## PROBLEM TO WORK ON
Which lines in the records below contain the word "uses"? Copy each of them.

[Data records]
● ● ● ●

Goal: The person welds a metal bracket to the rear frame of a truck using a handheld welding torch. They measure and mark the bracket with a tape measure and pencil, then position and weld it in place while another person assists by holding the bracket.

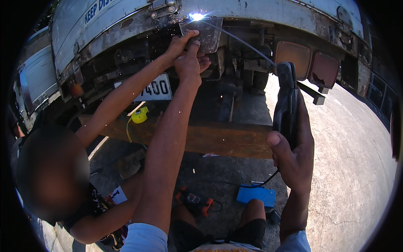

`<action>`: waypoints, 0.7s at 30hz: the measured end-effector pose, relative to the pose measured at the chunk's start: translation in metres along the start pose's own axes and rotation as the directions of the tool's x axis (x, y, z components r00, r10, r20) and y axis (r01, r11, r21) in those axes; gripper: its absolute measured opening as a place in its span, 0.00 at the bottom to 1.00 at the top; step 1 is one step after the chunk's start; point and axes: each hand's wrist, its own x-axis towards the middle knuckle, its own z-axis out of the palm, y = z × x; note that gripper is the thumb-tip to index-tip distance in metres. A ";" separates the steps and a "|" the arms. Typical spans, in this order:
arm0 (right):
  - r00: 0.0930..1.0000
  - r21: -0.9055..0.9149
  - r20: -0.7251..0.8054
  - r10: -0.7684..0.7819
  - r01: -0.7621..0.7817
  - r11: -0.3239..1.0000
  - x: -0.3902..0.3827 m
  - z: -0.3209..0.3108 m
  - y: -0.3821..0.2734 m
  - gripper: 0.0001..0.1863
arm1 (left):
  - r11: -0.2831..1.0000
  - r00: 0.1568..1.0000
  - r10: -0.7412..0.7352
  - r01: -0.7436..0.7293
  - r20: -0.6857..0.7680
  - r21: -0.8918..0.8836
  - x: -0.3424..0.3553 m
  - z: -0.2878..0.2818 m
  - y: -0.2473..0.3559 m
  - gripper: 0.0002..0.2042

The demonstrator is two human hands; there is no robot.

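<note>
My right hand [297, 157] is wrapped round a black electrode holder [286, 98]. From its top a thin welding rod [245, 43] runs up and left to a bright arc at the upper edge of a dark metal plate [210, 37], with sparks round it. The plate hangs under the rear edge of a truck body [121, 31]. My left hand [191, 65] reaches up to the plate's lower left part, thumb on its face and fingers curled near its bottom edge. Just above my thumb, a co-worker's hand [179, 45] also touches the plate.
A co-worker [54, 172] crouches at the left, arm beside mine. A wooden beam [226, 138] crosses below the truck, with a yellow tape measure [140, 115] at it. Tail lights [293, 59] hang right. An orange-and-black machine [194, 200], a blue box [256, 195] and the holder's cable lie low.
</note>
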 end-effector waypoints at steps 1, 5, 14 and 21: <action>1.000 -0.035 -0.012 -0.028 0.028 0.999 -0.003 0.000 0.000 0.62 | 1.000 1.000 -0.009 0.009 0.028 0.002 -0.001 -0.001 0.004 0.27; 0.994 -0.068 -0.019 -0.111 0.109 0.992 -0.015 0.002 -0.008 0.67 | 0.999 0.999 -0.037 0.037 0.021 0.001 -0.004 0.000 0.006 0.28; 0.971 -0.135 0.121 -0.206 0.222 0.966 0.003 0.017 -0.008 0.64 | 0.996 0.999 -0.037 0.035 -0.016 -0.079 0.005 0.001 -0.006 0.24; 0.964 -0.211 0.118 -0.239 0.260 0.942 0.009 0.023 -0.006 0.64 | 0.990 0.999 0.007 -0.014 -0.045 -0.141 0.003 0.005 -0.014 0.22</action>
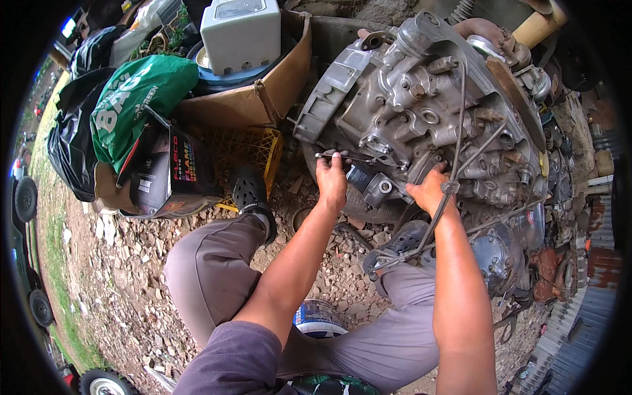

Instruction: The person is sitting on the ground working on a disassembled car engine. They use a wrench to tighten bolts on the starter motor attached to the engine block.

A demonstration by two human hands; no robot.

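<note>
A large grey metal gearbox or engine casing [408, 92], covered in bolts and ports, lies before me. My left hand [331, 183] is closed on the end of a slim metal wrench [355, 158], whose far end reaches to small bolted fittings [378, 145] on the casing's near side. To its right, my right hand [431, 192] grips a curved grey metal part [421, 168] at the casing's lower edge; its fingertips are partly hidden. Between and below the hands sits a round-ended metal fitting [378, 187]. A dark cable [454, 187] passes over the right wrist area.
At the left stand a cardboard box [230, 105] with a white container [240, 36], a green bag [141, 99], a black printed box [168, 174] and a yellow crate [273, 158]. Rubble [131, 276] covers the ground. A bucket [319, 319] stands between my legs; a round metal housing [497, 257] lies right.
</note>
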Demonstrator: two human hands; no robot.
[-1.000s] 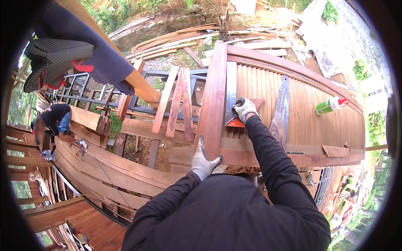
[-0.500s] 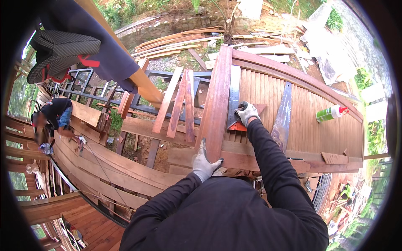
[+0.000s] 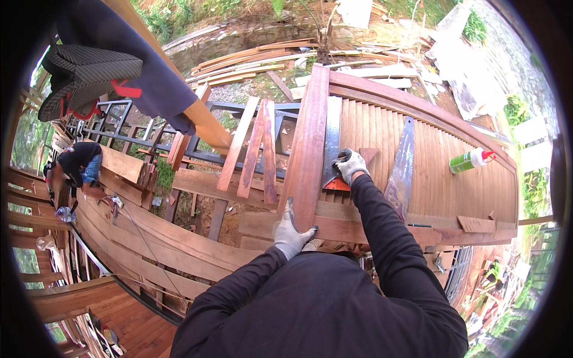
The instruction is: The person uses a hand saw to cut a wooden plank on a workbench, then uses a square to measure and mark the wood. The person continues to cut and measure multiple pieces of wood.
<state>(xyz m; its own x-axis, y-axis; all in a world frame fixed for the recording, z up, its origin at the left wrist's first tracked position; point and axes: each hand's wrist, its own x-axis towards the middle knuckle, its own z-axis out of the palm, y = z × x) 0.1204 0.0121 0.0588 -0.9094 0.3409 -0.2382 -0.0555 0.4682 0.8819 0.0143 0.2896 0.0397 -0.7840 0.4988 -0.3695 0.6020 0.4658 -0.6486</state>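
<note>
My left hand (image 3: 291, 234), in a pale glove with dark fingertips, presses against the near end of a reddish-brown wooden board (image 3: 307, 140); its thumb and index finger are spread. My right hand (image 3: 350, 165), gloved too, is closed, its fingers curled together at a long flat metal blade (image 3: 332, 134) with an orange part (image 3: 337, 184) at its near end. Whatever is between those fingers is hidden. Both board and blade lie on a slatted wooden panel (image 3: 447, 179) with a frame. A handsaw (image 3: 401, 164) rests to the right, its handle end out of sight past my right arm.
A white and green glue bottle (image 3: 467, 161) lies on the panel at right, near a wood offcut (image 3: 476, 224) and a dark pencil (image 3: 420, 225). Loose strips (image 3: 253, 149) stick out at left. A thick post (image 3: 209, 128) rises at upper left. A co-worker (image 3: 83, 167) bends over planks farther left.
My right hand has shifted very slightly beside the blade, still closed. My left hand stays on the board's near end. The whole view has moved a little.
</note>
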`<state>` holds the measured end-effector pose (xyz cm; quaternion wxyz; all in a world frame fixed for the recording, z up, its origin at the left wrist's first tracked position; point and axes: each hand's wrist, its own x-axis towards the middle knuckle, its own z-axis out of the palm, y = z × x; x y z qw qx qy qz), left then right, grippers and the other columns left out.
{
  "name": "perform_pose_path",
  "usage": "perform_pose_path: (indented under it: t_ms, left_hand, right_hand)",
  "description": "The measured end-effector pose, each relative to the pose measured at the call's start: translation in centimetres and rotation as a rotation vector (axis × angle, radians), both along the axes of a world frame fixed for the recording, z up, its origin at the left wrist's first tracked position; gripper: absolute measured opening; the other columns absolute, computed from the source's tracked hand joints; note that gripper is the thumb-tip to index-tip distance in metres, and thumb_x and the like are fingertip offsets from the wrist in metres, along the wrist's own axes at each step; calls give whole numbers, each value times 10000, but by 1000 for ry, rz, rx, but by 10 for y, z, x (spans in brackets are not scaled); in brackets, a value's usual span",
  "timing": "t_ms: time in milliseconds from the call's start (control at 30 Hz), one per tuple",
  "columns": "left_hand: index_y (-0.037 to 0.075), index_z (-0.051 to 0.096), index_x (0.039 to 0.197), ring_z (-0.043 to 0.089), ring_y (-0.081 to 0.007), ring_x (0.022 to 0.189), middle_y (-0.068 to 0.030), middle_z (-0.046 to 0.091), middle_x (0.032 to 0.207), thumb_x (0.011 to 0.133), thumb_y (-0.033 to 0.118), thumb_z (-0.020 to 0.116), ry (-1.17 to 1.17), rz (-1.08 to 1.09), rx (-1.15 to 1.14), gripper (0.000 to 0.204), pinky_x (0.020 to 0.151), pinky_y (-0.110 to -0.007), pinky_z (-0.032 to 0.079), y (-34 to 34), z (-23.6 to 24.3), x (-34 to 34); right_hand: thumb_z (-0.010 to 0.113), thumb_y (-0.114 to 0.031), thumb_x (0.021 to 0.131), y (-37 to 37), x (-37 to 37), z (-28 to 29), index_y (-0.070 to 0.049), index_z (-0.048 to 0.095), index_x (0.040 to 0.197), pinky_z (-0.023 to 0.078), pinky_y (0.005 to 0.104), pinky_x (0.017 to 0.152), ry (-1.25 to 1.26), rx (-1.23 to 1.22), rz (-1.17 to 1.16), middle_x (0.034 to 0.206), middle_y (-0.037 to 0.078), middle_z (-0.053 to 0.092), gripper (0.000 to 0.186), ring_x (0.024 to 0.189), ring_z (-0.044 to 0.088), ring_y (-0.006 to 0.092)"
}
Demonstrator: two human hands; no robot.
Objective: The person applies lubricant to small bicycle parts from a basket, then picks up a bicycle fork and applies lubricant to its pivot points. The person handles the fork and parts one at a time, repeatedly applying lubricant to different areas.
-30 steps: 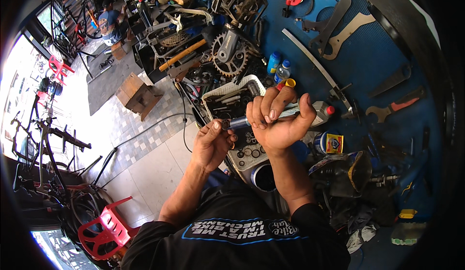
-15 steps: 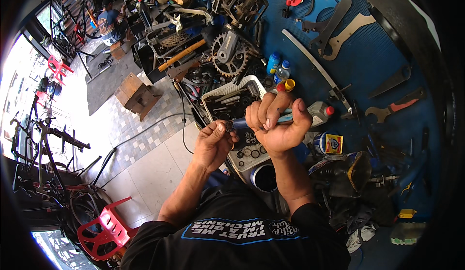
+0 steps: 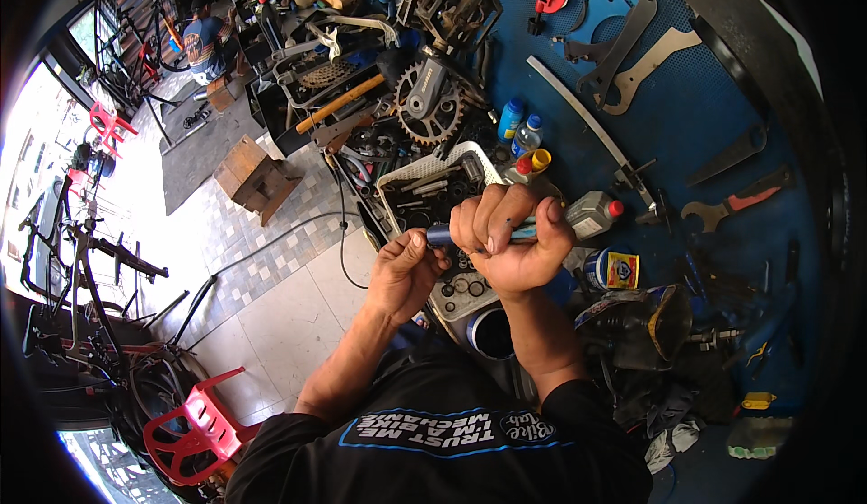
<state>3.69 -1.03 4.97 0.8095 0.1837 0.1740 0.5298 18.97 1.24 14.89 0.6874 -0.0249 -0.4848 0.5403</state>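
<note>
My right hand (image 3: pixel 513 238) is wrapped round a blue rod-like tool (image 3: pixel 439 235). Its dark blue end sticks out on the left, and a paler blue part shows between the fingers and thumb. At that dark end, the thumb and fingers of my left hand (image 3: pixel 402 265) pinch something small and dark, mostly hidden by the fingertips. Below both hands, a whitish tray (image 3: pixel 471 303) carries several dark rings (image 3: pixel 461 284). Just beyond lies a cream plastic basket (image 3: pixel 390 182) full of small metal parts.
A chainring with its crank arm (image 3: pixel 428 102) lies in a heap of bike parts and tools. Bottles (image 3: pixel 591 215) stand right of my hands, a dark open tub (image 3: pixel 492 333) below them. Spanners (image 3: pixel 623 48) hang on the blue wall. A person (image 3: pixel 206 48) crouches far left.
My right hand has shifted slightly left and tilted, with its fingers closed more tightly round the blue tool. The left hand has dropped slightly.
</note>
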Motion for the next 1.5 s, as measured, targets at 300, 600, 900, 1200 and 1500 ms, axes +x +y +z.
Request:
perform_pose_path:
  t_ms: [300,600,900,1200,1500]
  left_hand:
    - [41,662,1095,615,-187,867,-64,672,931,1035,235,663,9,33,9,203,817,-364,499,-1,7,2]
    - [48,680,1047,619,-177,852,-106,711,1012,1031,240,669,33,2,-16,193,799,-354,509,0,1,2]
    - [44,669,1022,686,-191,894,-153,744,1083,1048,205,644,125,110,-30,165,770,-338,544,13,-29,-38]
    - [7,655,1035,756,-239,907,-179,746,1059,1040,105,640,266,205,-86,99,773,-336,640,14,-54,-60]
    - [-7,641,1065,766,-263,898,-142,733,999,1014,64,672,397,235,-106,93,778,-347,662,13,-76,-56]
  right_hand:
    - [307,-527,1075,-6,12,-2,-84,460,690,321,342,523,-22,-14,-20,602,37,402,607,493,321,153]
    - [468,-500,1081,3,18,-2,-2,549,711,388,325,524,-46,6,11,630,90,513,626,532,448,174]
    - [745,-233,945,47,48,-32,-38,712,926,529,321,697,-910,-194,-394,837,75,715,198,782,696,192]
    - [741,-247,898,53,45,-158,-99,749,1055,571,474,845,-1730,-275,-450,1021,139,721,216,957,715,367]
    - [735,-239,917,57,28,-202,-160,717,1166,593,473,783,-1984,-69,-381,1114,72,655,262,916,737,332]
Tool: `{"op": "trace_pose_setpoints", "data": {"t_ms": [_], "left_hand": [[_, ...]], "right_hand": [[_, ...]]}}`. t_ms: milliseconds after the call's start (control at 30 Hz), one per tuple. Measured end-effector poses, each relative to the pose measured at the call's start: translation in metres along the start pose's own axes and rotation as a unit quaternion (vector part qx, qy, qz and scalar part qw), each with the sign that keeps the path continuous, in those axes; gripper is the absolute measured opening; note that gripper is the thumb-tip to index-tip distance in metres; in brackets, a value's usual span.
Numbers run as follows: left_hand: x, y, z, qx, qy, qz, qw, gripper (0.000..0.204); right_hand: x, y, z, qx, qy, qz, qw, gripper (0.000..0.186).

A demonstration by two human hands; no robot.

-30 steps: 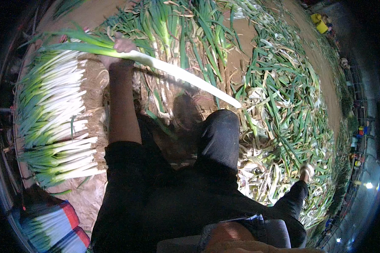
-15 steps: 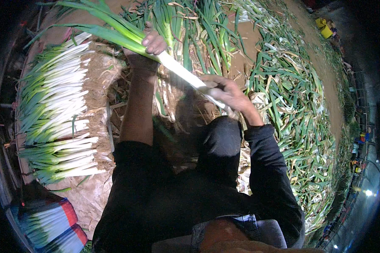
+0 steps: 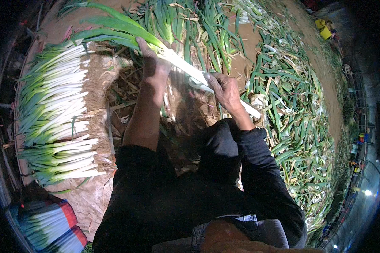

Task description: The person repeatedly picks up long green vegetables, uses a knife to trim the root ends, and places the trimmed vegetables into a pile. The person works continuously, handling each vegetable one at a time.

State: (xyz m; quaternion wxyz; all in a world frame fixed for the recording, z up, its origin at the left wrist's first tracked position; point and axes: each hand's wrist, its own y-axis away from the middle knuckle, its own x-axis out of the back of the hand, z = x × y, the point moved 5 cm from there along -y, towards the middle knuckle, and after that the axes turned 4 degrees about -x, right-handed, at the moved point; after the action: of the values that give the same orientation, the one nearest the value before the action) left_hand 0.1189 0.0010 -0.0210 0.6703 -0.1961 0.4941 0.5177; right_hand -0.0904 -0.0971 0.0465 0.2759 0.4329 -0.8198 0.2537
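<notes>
A long green onion (image 3: 179, 62) slants across in front of me, its green leaves toward the far left and its white end toward the right. My left hand (image 3: 154, 57) is closed round it where green turns to white, with the thumb raised along the stalk and the other fingers mostly hidden. Farther down the white shaft, my right hand (image 3: 226, 89) is closed on the stalk, thumb on top. A pale strip of outer skin (image 3: 199, 85) hangs beside the shaft at the right fingers. The bare white end (image 3: 251, 110) sticks out beyond my right wrist.
Trimmed green onions (image 3: 65, 105) lie in a long row at the left, roots toward me. Untrimmed onions (image 3: 166, 21) stand bunched ahead. A heap of stripped leaves (image 3: 297, 114) spreads along the right. Packages with red edges (image 3: 50, 221) sit at the lower left.
My right hand has turned and the onion's white end now reaches farther right. My left hand has dropped slightly nearer, its thumb now showing beside the stalk.
</notes>
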Motion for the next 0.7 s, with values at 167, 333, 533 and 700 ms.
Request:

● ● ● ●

## SOLUTION TO THIS EXERCISE
The instruction is: The person uses a hand saw to cut a wooden plank on a workbench, then uses a square to measure and mark the wood. The person continues to cut and measure multiple pieces of wood.
Task description: The person repeatedly picks up long green vegetables, uses a knife to trim the root ends, and places the trimmed vegetables into a pile. The person works continuously, handling each vegetable one at a time.

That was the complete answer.